-- Exercise --
Reproduce verbatim only the line that holds "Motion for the" and the lines that follow it to the end of the listing.

-- The data --
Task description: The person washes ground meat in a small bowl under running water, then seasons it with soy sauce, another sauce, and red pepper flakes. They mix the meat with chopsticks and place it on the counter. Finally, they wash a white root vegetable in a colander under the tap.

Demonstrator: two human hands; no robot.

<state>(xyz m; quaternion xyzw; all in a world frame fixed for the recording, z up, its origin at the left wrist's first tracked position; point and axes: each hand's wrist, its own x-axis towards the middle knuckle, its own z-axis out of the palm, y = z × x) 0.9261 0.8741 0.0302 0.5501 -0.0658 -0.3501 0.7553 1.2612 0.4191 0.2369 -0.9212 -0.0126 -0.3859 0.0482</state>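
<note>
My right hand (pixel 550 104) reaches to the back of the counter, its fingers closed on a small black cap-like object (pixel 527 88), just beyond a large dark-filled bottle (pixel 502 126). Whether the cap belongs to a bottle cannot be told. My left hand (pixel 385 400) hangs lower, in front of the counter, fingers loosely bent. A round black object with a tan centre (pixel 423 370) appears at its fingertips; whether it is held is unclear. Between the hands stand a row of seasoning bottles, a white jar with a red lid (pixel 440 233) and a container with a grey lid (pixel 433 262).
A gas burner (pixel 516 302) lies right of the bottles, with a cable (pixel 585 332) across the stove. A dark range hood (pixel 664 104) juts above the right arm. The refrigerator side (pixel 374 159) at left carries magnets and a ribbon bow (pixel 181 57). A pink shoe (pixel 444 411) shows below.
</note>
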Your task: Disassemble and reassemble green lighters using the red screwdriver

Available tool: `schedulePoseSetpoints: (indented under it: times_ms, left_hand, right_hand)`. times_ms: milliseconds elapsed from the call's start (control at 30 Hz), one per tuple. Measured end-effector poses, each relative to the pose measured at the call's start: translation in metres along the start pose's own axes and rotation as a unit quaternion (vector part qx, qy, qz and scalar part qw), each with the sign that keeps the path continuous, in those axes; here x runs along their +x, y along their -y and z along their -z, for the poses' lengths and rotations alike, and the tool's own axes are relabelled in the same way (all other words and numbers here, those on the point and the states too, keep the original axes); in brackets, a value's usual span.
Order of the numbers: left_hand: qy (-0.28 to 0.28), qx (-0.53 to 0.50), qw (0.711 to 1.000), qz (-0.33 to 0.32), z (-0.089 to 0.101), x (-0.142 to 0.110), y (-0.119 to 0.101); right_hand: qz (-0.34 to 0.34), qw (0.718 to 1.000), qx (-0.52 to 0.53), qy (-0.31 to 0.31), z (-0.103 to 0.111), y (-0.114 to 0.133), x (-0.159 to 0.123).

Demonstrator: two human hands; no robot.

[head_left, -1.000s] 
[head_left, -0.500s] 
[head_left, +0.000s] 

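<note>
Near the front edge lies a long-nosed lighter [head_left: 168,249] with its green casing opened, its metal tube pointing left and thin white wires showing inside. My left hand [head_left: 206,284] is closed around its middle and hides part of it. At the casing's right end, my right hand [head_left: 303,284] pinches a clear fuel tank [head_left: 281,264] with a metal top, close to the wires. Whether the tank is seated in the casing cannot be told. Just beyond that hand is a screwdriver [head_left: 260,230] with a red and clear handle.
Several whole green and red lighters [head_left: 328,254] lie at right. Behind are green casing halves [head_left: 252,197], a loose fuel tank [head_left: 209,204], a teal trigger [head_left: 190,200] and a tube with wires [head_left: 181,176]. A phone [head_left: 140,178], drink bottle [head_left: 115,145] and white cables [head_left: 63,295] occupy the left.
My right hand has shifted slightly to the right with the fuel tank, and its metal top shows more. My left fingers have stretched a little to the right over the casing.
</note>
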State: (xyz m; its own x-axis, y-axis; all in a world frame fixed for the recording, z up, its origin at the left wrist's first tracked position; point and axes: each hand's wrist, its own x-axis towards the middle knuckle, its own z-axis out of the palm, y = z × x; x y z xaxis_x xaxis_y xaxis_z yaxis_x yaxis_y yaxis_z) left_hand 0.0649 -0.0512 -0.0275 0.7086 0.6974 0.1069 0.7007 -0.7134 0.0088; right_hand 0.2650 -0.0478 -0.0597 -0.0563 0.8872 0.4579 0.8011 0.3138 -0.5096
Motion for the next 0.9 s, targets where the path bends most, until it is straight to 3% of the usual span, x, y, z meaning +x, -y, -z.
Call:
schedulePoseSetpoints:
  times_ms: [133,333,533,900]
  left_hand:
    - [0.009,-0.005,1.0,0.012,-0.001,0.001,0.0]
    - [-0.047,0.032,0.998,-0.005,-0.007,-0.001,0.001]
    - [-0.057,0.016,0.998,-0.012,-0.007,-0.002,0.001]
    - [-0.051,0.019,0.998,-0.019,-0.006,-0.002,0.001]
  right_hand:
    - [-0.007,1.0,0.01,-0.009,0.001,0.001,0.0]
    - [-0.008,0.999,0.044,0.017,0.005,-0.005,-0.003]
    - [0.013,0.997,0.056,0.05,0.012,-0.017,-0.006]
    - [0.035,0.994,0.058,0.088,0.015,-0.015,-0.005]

-- Response below --
Motion for the next 0.9 s, targets where the path bends most, until it is straight to 3% of the usual span, x, y, z meaning +x, -y, -z.
Call:
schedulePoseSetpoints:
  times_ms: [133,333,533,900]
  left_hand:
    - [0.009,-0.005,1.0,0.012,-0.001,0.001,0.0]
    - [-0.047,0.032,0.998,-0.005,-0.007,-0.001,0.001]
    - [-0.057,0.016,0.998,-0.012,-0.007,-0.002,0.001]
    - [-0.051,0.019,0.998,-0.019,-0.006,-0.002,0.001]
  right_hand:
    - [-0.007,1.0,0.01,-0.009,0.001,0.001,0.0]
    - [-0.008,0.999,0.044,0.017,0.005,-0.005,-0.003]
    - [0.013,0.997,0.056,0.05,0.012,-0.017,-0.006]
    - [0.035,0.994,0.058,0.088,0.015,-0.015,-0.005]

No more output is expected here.